Jeremy Hunt welcomes 'seven-day NHS' plan
- Published
Plans to improve care for patients in hospitals in England at weekends have been commended by Health Secretary Jeremy Hunt.
NHS medical director Professor Sir Bruce Keogh is expected to announce an increase in the number of senior doctors working weekends.
It comes after a year-long inquiry into NHS care following concerns over higher death rates on Saturdays and Sundays.
Labour said the government must set out clearly how the plan would be paid for.
Sir Bruce is expected to outline the plans on Sunday.
In a Sunday Times, external interview, he warns hospitals that they could face multimillion-pound penalties if they fail to keep up their standards at weekends.
X-ray, ultrasound, CT and MRI scans will be carried out as promptly at the weekend as during the week, the paper reports.
Sir Bruce also proposes to stop the practice of care being provided at weekends without consultants being present - hospitals that refuse could face losing their right to use junior doctors.
He tells the paper: "Historically at the weekend our service has been delivered largely by junior doctors in training and now we are changing that."
Meanwhile, a group of senior consultants have called for proper staffing of NHS wards at weekends in a letter published in the Daily Telegraph., external
'Once in a generation opportunity'
Last year a study by the Royal Society of Medicine found patients were 16% more likely to die if they were admitted on a Sunday than mid-week. The research looked at both emergency and planned admissions.
Mr Hunt said: "Patients should be able to depend on the NHS every day - not just Monday to Friday.
"I want the NHS to expand to provide seven-day services so that more patients get the best care when they need it.
"It is great news that Sir Bruce Keogh will shortly be setting out his plans for the NHS to provide seven-day services."
Dean Royles, chief executive of the NHS Employers organisation, said: "Seven-day working is probably the most important issue facing the NHS at the current time, and movement in this direction is essential if we are to ensure its sustainable long-term future.
"The NHS can't afford to sit back and rest on the laurels of its 65-year history. We are increasingly seeing hospitals and community-based health services develop innovative services that anticipate and respond to patient needs, but all too often NHS employers find the terms and conditions of doctors are getting in the way of progress.
"We are now facing a once-in-a-generation opportunity to change how the NHS works. Patients, employers, medical royal colleges and the government all want to see seven-day care."
Andy Burnham, shadow health secretary, said the idea was "right in principle" but called for more detail about how it would be paid for.

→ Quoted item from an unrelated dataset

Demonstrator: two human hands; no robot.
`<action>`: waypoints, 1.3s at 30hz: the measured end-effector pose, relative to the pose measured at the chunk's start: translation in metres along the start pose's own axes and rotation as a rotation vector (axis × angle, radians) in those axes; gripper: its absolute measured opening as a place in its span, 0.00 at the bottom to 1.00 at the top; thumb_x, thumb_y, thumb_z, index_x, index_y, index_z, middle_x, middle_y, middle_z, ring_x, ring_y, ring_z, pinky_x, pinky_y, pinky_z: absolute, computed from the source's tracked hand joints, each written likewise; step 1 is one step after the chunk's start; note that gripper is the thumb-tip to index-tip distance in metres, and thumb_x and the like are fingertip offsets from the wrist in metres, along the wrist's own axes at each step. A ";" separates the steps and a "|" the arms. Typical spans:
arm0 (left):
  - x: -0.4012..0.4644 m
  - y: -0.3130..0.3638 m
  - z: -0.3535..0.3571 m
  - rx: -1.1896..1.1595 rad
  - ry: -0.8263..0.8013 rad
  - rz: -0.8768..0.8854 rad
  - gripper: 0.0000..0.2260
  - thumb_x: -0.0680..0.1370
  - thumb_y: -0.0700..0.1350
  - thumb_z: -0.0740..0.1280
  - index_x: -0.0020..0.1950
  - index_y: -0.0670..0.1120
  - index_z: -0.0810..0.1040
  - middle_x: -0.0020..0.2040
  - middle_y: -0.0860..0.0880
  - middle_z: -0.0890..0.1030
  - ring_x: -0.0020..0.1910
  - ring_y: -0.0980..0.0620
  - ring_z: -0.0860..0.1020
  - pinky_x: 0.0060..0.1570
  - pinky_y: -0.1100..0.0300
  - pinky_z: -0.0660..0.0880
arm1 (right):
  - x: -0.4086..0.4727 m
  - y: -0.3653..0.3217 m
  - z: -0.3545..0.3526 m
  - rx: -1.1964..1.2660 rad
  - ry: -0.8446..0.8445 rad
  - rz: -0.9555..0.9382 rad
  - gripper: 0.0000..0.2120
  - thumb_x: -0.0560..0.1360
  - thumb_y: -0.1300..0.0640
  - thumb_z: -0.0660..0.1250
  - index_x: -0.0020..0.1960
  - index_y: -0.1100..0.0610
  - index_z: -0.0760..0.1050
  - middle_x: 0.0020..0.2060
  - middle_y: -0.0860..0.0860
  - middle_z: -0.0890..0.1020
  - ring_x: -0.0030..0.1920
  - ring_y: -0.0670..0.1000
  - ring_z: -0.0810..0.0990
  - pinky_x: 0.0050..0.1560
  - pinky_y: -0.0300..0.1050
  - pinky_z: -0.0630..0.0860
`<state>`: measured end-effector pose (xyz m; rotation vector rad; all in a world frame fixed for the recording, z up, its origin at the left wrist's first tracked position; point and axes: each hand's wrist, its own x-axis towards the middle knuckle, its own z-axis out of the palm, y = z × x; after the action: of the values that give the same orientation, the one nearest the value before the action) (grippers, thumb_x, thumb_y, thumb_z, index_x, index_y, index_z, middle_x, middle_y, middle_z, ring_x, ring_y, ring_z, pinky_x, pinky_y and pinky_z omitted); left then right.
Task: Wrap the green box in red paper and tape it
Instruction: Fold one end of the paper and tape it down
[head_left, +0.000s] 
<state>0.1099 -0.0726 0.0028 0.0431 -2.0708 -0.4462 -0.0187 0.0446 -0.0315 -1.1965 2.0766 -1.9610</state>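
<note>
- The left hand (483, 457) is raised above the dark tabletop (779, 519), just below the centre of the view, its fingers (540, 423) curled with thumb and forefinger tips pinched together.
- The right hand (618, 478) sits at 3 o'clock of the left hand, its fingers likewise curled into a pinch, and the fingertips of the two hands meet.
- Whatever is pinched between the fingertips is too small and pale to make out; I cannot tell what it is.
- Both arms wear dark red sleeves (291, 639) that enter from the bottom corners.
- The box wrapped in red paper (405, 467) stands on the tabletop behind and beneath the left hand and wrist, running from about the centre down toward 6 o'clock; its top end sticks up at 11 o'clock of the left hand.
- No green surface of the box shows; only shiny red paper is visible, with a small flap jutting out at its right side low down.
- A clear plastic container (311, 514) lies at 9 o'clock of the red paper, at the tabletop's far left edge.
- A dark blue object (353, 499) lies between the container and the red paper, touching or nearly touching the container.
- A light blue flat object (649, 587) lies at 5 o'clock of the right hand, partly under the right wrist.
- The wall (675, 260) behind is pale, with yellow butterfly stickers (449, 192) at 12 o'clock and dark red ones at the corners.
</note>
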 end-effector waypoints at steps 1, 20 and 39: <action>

"It would not be progress if it is achieved by closing smaller A&Es or raiding other services, such as community or mental health services. This would take the NHS in the wrong direction - forcing even more people into hospital, when the future demands more care in the home," he said.
He said the government should "urgently stop the cuts to front-line staffing".
"Things will not get better unless the government first stops the rot," he added.
NHS England declined to comment on the review ahead of its publication.
'Catastrophic' care
Meanwhile, in the open letter published in the Telegraph, eight surgeons raised concerns that patients were being put at risk because inexperienced hospital staff were being forced to take on too much responsibility.
It follows the treatment given to one of the consultants, retired surgeon Russell Hopkins, whose after-care following a hip operation in June 2011 failed him "catastrophically", the surgeons wrote.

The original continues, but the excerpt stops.